_Stored records_
--- START ---

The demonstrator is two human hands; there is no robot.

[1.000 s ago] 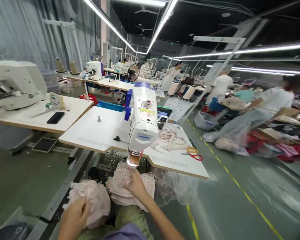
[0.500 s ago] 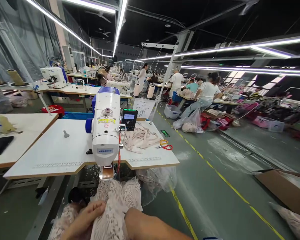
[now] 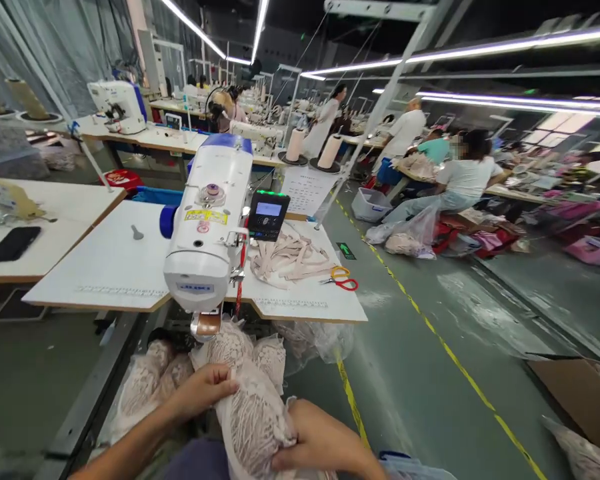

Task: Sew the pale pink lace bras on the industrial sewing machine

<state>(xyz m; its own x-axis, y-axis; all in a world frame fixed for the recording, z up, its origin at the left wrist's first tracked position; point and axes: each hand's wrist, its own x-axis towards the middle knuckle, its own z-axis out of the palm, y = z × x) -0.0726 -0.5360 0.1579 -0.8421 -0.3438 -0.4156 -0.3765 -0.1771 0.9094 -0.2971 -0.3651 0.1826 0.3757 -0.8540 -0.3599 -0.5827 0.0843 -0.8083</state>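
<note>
A pale pink lace bra cup piece (image 3: 253,407) lies between my hands, below the arm end of a white and blue sewing machine (image 3: 203,240). My left hand (image 3: 213,387) pinches its upper left edge between thumb and fingers. On the lower right side, my right hand (image 3: 313,437) is closed on the lace, fingers partly hidden beneath it. More lace cups (image 3: 270,360) hang by the machine's brown-topped arm end (image 3: 209,325). Others (image 3: 143,383) are bunched to the left, near my left forearm.
On the white tabletop (image 3: 115,257) lie pale straps (image 3: 293,257) and scissors (image 3: 341,279) with red and orange handles. A control panel (image 3: 269,215) stands beside the machine. Thread cones (image 3: 329,152) stand behind. A cardboard box (image 3: 577,397) sits on the floor at right; co-workers (image 3: 467,173) sit and stand beyond.
My view has tilted down and shifted. The lace piece is spread wider and turned toward the lower right; my right hand has moved down and right along it. My left hand still pinches it.
</note>
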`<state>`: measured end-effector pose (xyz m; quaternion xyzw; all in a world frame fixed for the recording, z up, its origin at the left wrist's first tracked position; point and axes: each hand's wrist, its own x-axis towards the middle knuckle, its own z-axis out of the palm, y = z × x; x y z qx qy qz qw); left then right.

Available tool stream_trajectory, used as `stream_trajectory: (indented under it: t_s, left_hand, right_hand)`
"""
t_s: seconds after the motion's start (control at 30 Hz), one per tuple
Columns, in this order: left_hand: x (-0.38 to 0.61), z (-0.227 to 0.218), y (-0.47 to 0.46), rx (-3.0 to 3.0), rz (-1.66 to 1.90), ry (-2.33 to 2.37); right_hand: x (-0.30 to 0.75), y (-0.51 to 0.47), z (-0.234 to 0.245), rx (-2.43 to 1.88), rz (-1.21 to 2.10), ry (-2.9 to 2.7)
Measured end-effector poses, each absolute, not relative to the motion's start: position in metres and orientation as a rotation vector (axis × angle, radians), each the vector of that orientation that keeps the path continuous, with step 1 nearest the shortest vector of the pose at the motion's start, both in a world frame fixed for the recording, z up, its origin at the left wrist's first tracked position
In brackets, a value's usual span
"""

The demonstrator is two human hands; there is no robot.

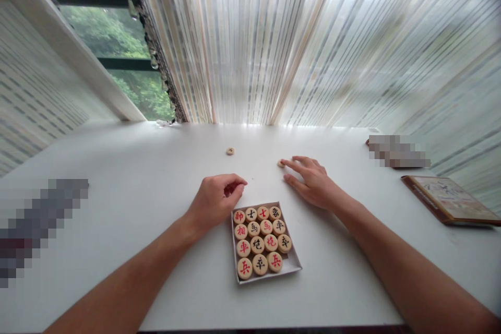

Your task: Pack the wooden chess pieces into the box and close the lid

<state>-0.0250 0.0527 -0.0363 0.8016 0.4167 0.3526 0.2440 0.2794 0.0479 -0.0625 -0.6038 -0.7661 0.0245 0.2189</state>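
Observation:
A shallow white box (291,266) holds rows of round wooden xiangqi pieces (257,244) marked in red and black characters. In its near right corner is a gap. My left hand (221,195) is at the box's far left corner, fingers curled closed; whatever may be inside them is hidden. To the right and beyond the box, my right hand (311,180) has its fingers apart, the index fingertip touching a xiangqi piece (281,163) on the table. Another xiangqi piece (230,151) lies alone farther back, beyond my left hand.
The white table (176,292) runs back to striped curtains (250,52). On the right lie a brown-edged flat box or book (450,199) and a blurred-out item (399,151). A pixelated dark object (43,224) is at the left. A window shows greenery.

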Motion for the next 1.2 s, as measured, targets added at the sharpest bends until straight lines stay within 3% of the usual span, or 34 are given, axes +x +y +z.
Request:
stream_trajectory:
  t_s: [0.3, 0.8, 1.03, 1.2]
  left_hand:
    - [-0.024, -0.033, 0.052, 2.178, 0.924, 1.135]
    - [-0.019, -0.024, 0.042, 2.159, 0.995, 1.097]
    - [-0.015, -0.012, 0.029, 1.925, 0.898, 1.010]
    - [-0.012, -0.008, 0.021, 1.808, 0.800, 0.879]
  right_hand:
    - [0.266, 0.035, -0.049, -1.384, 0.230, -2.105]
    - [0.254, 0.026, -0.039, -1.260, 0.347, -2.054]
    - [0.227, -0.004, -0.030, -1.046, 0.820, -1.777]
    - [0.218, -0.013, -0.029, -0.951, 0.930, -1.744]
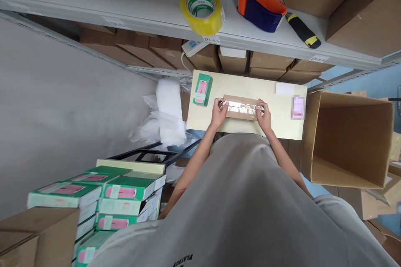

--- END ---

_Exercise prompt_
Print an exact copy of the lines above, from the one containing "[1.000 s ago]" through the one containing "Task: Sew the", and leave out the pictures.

_Answer_
[1.000 s ago] 
[0.500 s ago] 
[now] 

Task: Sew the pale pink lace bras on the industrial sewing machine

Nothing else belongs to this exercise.